There are 2 types of disorders that cause problems with air moving in and out of the lungs:

01

Obstructive. This is when air has trouble flowing out of the lungs due to airway resistance. This causes a decreased flow of air.

02

Restrictive. This is when the lung tissue and/or chest muscles can’t expand enough. This creates problems with air flow, mostly due to lower lung volumes.

PFT can be done with 2 methods. These 2 methods may be used together and perform different tests, depending on the information that your healthcare provider is looking for:

01

Spirometry. A spirometer is a device with a mouthpiece hooked up to a small electronic machine.

02

Plethysmography. You sit or stand inside an air-tight box that looks like a short, square telephone booth to do the tests.

PFT Measures:

01

Tidal volume (VT). This is the amount of air inhaled or exhaled during normal breathing.

02

Minute volume (MV). This is the total amount of air exhaled per minute.

03

Functional residual capacity (FRC). This is the amount of air left in lungs after exhaling normally.

04

Residual volume. This is the amount of air left in the lungs after exhaling as much as you can.

05

Total lung capacity. This is the total volume of the lungs when filled with as much air as possible.

06

Forced vital capacity (FVC). This is the amount of air exhaled forcefully and quickly after inhaling as much as you can.

07

Forced expiratory volume (FEV). This is the amount of air expired during the first, second, and third seconds of the FVC test.

08

Forced expiratory flow (FEF). This is the average rate of flow during the middle half of the FVC test.

09

Peak expiratory flow rate (PEFR). This is the fastest rate that you can force air out of your lungs.

Normal values for PFTs vary from person to person. The amount of air inhaled and exhaled in your test results are compared to the average for someone of the same age, height, sex, and race. Results are also compared to any of your previous test results.

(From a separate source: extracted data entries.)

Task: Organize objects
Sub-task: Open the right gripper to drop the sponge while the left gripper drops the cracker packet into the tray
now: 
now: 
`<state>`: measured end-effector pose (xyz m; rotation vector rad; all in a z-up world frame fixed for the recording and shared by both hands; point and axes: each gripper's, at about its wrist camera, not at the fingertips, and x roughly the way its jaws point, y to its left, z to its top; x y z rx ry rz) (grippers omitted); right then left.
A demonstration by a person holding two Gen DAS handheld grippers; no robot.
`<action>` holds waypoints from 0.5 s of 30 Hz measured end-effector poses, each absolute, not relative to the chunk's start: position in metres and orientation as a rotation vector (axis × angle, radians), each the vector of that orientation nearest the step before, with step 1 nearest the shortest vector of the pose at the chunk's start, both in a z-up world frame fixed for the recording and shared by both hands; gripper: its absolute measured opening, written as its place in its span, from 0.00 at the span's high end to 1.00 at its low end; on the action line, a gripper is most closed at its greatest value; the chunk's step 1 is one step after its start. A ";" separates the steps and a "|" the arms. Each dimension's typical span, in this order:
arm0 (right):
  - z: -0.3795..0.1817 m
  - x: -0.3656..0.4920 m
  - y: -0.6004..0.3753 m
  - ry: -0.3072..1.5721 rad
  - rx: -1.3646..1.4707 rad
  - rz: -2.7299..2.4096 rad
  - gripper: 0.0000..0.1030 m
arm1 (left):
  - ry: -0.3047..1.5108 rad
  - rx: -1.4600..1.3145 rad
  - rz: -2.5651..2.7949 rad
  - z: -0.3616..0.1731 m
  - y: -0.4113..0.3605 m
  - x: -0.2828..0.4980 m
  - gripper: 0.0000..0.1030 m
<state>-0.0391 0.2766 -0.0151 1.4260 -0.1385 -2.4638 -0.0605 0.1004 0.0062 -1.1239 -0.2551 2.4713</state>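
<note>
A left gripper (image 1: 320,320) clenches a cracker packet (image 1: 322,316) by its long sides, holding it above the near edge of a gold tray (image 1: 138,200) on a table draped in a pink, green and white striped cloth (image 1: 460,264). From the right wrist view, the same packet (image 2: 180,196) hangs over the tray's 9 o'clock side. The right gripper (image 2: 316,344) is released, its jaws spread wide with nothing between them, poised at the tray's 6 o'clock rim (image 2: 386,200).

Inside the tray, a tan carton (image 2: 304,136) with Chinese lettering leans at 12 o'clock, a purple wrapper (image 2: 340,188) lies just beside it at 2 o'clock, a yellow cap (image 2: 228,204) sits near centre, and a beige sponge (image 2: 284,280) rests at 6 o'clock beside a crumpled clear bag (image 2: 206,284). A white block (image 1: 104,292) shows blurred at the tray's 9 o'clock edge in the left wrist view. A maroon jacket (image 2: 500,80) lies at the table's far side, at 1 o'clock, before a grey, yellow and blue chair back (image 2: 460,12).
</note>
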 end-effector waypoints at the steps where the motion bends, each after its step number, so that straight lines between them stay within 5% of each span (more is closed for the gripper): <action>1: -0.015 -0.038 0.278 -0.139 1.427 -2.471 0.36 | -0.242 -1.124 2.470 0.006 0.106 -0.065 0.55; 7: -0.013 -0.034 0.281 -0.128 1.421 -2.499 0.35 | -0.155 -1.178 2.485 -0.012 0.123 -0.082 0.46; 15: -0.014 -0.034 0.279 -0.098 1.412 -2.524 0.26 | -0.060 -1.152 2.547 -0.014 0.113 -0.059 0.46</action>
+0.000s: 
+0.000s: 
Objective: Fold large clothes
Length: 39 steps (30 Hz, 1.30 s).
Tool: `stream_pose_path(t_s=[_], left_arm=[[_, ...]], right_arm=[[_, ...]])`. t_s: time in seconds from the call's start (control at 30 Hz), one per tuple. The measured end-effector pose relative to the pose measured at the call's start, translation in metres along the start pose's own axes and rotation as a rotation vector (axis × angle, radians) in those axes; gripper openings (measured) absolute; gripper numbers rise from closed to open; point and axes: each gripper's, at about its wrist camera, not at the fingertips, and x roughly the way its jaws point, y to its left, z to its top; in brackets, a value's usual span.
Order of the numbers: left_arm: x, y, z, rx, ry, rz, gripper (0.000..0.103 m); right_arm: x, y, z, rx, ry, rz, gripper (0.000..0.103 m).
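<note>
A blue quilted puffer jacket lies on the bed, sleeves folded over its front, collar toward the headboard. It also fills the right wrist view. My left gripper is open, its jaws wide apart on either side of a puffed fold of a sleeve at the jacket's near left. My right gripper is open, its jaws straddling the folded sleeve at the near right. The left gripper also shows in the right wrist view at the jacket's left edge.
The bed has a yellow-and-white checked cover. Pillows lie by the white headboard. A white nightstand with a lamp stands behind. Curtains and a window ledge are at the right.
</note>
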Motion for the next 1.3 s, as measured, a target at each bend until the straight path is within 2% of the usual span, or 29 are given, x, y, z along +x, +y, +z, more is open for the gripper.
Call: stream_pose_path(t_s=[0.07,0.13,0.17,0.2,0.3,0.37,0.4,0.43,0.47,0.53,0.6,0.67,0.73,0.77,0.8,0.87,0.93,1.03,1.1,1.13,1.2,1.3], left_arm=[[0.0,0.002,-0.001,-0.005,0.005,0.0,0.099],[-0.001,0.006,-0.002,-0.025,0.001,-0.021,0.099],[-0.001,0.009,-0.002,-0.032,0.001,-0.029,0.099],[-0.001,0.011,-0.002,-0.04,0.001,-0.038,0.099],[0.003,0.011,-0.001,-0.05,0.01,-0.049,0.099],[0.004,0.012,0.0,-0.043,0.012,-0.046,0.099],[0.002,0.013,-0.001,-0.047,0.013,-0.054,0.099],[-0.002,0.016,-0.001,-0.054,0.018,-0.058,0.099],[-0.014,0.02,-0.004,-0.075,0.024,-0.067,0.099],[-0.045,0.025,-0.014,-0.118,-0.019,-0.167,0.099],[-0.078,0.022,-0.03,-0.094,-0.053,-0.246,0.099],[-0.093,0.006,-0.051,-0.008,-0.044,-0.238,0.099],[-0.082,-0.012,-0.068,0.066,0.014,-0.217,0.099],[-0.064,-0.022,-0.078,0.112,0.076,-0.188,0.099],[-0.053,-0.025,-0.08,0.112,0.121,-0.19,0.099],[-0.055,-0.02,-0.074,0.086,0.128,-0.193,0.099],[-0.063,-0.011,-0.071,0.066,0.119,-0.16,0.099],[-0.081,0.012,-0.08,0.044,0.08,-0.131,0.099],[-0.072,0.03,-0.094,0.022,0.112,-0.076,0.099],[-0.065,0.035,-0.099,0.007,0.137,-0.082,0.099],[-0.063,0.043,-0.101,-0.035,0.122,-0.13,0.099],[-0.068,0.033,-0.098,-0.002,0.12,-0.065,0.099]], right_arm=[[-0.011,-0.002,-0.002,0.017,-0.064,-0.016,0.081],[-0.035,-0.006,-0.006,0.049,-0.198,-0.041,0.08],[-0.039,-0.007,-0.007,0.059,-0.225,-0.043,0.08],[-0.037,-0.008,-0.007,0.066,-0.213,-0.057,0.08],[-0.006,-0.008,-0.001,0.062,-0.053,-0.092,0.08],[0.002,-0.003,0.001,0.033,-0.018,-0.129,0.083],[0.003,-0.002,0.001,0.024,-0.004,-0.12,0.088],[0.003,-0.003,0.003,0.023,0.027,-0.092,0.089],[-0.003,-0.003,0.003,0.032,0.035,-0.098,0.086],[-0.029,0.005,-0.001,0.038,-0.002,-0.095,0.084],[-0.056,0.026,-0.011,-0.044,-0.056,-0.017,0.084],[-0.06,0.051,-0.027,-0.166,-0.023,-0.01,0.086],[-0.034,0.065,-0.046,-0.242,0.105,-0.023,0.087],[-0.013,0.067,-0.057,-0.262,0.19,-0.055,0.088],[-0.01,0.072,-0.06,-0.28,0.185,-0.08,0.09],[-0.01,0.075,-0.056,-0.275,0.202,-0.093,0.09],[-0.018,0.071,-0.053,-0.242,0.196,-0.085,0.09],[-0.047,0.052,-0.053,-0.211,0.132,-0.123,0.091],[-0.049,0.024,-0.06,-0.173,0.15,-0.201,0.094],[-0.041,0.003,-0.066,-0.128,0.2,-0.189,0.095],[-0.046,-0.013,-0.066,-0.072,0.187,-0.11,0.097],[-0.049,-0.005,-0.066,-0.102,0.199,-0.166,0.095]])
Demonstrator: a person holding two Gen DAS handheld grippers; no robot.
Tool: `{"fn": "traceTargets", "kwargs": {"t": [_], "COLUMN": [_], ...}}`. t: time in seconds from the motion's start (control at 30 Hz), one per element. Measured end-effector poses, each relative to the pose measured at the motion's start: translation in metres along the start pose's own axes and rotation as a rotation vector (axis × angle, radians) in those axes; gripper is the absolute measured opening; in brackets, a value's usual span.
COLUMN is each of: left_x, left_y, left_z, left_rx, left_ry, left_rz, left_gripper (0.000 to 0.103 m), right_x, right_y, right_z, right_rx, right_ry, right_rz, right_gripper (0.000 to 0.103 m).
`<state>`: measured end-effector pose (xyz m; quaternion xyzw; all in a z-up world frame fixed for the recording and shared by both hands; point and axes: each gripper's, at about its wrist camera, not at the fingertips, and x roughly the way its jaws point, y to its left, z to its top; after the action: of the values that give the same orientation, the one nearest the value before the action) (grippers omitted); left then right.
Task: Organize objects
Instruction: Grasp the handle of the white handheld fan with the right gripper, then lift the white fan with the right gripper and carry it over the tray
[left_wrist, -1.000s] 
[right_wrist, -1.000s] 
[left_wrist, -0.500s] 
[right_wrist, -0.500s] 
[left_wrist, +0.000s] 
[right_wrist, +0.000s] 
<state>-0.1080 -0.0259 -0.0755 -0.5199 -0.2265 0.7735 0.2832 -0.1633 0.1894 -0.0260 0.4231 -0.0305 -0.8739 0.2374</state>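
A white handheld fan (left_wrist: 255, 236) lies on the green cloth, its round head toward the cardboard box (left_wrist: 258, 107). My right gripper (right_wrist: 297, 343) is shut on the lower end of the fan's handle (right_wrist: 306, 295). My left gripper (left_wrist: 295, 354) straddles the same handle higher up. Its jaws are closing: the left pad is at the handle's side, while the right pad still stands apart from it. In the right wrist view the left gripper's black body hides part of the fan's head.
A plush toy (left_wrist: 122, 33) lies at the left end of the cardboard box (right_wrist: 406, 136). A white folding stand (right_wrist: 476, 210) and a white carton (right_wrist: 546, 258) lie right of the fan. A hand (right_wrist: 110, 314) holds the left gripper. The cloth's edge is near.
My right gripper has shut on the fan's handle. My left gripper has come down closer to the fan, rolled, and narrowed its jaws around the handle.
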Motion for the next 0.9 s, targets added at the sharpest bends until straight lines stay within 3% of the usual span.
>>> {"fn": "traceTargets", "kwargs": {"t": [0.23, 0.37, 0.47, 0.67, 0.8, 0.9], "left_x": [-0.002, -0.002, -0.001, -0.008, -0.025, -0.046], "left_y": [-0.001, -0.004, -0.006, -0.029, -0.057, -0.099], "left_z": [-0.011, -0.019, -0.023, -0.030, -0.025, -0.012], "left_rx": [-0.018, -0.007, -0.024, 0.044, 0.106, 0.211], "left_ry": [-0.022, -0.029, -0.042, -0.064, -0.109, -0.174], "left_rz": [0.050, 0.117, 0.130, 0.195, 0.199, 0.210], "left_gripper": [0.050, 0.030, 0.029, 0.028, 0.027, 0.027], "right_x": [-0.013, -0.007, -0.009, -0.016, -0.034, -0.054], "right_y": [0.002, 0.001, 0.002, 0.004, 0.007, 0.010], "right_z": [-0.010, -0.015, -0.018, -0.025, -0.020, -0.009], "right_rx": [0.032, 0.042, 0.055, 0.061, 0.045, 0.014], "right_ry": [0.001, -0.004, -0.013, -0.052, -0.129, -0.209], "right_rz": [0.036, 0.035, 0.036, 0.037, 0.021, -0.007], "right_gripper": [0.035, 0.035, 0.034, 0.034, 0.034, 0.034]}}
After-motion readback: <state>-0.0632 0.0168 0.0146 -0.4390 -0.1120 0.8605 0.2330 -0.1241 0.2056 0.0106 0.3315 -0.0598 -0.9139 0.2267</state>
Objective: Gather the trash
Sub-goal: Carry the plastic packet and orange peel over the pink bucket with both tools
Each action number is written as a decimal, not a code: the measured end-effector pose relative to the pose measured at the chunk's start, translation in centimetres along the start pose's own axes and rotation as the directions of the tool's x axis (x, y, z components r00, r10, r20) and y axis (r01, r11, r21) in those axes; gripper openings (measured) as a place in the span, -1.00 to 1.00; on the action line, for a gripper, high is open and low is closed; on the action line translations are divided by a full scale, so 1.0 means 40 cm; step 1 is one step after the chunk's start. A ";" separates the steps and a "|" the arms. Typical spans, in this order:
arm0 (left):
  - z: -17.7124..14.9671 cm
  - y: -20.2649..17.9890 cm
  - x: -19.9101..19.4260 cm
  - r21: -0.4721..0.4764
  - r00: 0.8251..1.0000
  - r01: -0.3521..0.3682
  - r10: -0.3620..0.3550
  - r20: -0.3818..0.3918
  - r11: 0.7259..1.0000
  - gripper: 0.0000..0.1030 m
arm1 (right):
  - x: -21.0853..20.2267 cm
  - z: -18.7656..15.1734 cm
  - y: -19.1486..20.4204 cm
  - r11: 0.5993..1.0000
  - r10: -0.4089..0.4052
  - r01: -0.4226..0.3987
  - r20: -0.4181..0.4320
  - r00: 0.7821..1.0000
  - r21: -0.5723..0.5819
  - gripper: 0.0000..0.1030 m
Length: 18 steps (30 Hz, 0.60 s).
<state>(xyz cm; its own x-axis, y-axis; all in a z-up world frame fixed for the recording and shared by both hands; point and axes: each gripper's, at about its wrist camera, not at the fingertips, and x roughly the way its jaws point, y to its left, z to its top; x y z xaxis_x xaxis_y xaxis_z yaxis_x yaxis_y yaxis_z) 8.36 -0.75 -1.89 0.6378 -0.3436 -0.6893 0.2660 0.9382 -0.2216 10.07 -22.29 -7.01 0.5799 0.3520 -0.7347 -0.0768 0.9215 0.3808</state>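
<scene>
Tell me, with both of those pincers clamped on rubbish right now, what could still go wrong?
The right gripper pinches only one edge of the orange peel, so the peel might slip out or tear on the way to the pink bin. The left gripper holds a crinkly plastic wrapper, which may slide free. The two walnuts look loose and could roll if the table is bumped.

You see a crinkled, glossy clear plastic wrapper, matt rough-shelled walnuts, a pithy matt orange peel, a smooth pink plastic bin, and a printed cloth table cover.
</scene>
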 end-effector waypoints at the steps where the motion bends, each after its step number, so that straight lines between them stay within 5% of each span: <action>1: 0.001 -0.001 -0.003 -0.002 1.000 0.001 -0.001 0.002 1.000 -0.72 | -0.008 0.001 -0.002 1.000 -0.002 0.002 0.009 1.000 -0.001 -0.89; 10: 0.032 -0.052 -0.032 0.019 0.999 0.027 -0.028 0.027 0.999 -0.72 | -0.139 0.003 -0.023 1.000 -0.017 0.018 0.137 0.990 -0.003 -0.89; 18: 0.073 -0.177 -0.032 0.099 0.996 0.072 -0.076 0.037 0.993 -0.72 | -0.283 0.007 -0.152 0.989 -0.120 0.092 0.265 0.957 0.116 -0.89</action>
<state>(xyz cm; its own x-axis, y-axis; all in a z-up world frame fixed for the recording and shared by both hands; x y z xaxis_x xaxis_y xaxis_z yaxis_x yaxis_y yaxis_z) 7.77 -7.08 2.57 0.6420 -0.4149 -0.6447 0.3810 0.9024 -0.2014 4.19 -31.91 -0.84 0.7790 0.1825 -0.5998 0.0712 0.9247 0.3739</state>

If you have abnormal PFT measurements or if your results have changed, you may need other tests.

Why might I need pulmonary function tests?

There are many different reasons why pulmonary function tests (PFTs) may be done. They are sometimes done in healthy people as part of a routine physical. They are also routinely done in certain types of work environments to ensure employee health (such as graphite factories and coal mines). Or you may have PFTs if your healthcare provider needs help to diagnose you with a health problem such as:

01

Allergies

02

Respiratory infections

03

Trouble breathing from injury to the chest or a recent surgery

04

Chronic lung conditions, such as asthma, bronchiectasis, emphysema, or chronic bronchitis

05

Asbestosis, a lung disease caused by inhaling asbestos fibers

06

Restrictive airway problems from scoliosis, tumors, or inflammation or scarring of the lungs

07

Sarcoidosis, a disease that causes lumps of inflammatory cells around organs, such as the liver, lungs, and spleen

08

Scleroderma, a disease that causes thickening and hardening of connective tissue

PFTs may be used to check lung function before surgery or other procedures in patients who have lung or heart problems, who are smokers, or who have other health conditions. Another use of PFTs is to assess treatment for asthma, emphysema, and other chronic lung problems. Your healthcare provider may also have other reasons to advise PFTs.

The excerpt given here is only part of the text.